When Mahindra protested winner Jean-Eric Vergne and second-placed Oliver Rowland on suspicion of the very indiscretion it had fallen foul of in Paris, the lawyers were called and another unsavoury Formula E rules drama started to play out.
The FIA raised the tire pressure level for Monaco without explanation but ultimately the Mahindra protests were unsuccessful on the grounds of, of all things, ‘administration errors’.
The official bulletin read: “The protest was not addressed to the chairman of the stewards (Article 13.5.1 of ISC [International Sporting Code])” and “the protest was lodged against a driver and not against a competitor”.

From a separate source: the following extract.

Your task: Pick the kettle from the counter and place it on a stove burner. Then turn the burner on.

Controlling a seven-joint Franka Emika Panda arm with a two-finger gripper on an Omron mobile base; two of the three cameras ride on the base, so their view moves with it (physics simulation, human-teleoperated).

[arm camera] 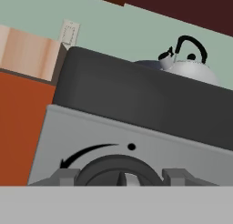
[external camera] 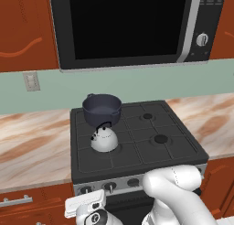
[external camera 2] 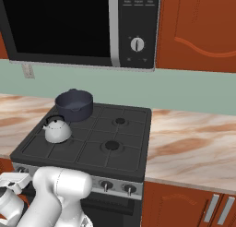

It cost the team €4000 but the whiff of something more complex and peculiar lingered.
In amidst all this Mahindra seemed too often to be getting lost in setup with its car and at Berlin, d’Ambrosio’s race was crippled by a braking issue.
Mahindra was one of only two teams to run its own brake-by-wire system in Season Five. While all other teams used the LSP hardware, Mahindra’s own technical team led by Angus Lyon and Lewis Butler developed a very capable system itself.
However, it must not be forgotten that the team welcomed two new drivers for new season.
As Nick Heidfeld took a test and development role and Felix Rosenqvist was lured to Indycar by Ganassi, Dilbagh Gill pulled a masterstroke by picking up Wehrlein after the German had a falling out with Toto Wolff and left the Mercedes nest.
Wehrlein was monumentally good in the first half of the season, yet in some races in the second half he appeared to go missing.
This was more a consequence of the multiple setup issues that Mahindra chased and which caused Wehrlein to struggle with inherent understeer in his car.
D’Ambrosio came out of the blocks remarkably with a third place in the opener at Ad Diriyah and then a well-judged win in Marrakesh.
A fourth place in Mexico City was the last time the big points came and after that the experienced Belgian often cut a forlorn figure as the once standings leader dropped like a stone to an eventual 11th in the final table.
It is worth noting though that d’Ambrosio did outscore his teammate by nine points, despite Wehrlein doing one fewer race after Mercedes got petty and ‘banned’ him from competing until the clock struck midnight on New Year’s Eve!
The final two events in Bern and New York City left a depressing epitaph on Mahindra’s season.
It is one of the season’s more remarkable statistics that Mahindra scored all but 28 of its 125 points in the first six races.
The campaign ended with rumors of some of its key operatives (QEV Technologies) moving across to a new-look NIO for 2019-20 although this now appears to be in the balance, at the time of writing.
It still remains to be seen how the team will fight back but you can be sure it will. The quietly determined Gill, who lives and breathes every lap of his cars’ ups and downs over the course of a season, is as determined as ever.
“This was our worst year at Mahindra Racing as we had a good solid package but we just fell away,” a brutally honest Gill told e-racing365 after the New York City finale.
“There’s no silver bullet. We know the things that went wrong and we will rectify them. We will consolidate our team and bring everything under one roof.
“We have learned from some of our competitors this year and we will come back stronger.”